→ Assignment
Please repeat exactly the lines below from the one containing "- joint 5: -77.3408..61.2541" down to the one containing "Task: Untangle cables", both included, and nothing else.

→ Materials provided

════════

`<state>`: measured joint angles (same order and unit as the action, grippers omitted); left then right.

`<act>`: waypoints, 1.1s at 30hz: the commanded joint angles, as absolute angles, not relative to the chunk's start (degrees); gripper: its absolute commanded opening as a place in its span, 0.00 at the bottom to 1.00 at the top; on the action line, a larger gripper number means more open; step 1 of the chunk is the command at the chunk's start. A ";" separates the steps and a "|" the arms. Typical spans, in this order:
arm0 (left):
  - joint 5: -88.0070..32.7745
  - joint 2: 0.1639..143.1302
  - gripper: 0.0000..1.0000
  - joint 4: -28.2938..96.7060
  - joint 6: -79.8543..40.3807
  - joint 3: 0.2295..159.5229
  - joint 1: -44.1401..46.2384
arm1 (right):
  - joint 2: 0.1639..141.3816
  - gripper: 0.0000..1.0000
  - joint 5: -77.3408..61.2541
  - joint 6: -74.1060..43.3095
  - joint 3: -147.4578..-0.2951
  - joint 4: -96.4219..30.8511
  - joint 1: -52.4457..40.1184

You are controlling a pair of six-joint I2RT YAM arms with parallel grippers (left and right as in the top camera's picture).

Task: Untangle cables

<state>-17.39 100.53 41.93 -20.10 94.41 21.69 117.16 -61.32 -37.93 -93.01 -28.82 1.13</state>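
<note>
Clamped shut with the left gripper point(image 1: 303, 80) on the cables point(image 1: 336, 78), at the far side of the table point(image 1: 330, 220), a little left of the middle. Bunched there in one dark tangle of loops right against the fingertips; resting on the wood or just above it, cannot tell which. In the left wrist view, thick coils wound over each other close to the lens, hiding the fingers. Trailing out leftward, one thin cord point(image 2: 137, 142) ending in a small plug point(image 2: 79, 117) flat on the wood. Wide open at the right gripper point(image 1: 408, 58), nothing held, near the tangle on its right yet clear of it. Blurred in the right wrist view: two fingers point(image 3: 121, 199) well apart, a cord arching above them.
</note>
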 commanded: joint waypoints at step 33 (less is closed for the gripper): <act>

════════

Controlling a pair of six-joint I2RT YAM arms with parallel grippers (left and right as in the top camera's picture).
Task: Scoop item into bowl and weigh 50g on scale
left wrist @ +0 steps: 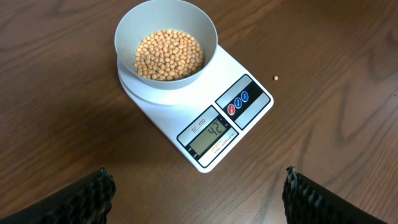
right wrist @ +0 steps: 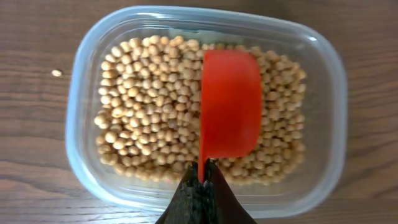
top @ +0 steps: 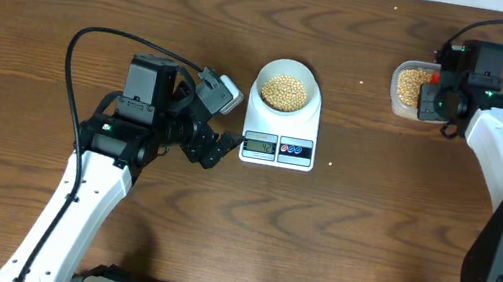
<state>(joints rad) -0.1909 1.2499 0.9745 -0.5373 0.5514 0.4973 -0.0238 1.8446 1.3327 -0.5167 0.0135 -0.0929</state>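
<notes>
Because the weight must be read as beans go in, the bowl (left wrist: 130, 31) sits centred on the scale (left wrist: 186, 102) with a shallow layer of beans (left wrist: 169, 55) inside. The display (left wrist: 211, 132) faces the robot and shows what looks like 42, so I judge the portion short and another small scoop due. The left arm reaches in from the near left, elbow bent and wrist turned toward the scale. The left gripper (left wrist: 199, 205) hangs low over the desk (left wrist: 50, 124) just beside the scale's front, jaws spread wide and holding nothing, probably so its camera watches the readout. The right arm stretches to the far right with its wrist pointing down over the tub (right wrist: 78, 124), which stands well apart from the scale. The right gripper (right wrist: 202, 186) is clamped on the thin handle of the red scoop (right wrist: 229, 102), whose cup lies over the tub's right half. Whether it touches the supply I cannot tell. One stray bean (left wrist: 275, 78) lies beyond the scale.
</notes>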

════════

→ Your response
  - joint 5: -77.3408..61.2541
  - joint 6: -74.1060..43.3095
  - joint 3: -147.4578..-0.2951
  - joint 4: -96.4219..30.8511
  - joint 1: -52.4457..40.1184

You are controlling a pair of six-joint I2RT YAM arms with parallel grippers (left and right as in the top camera's picture).

Task: Untangle cables

With the answer given, the exercise is complete.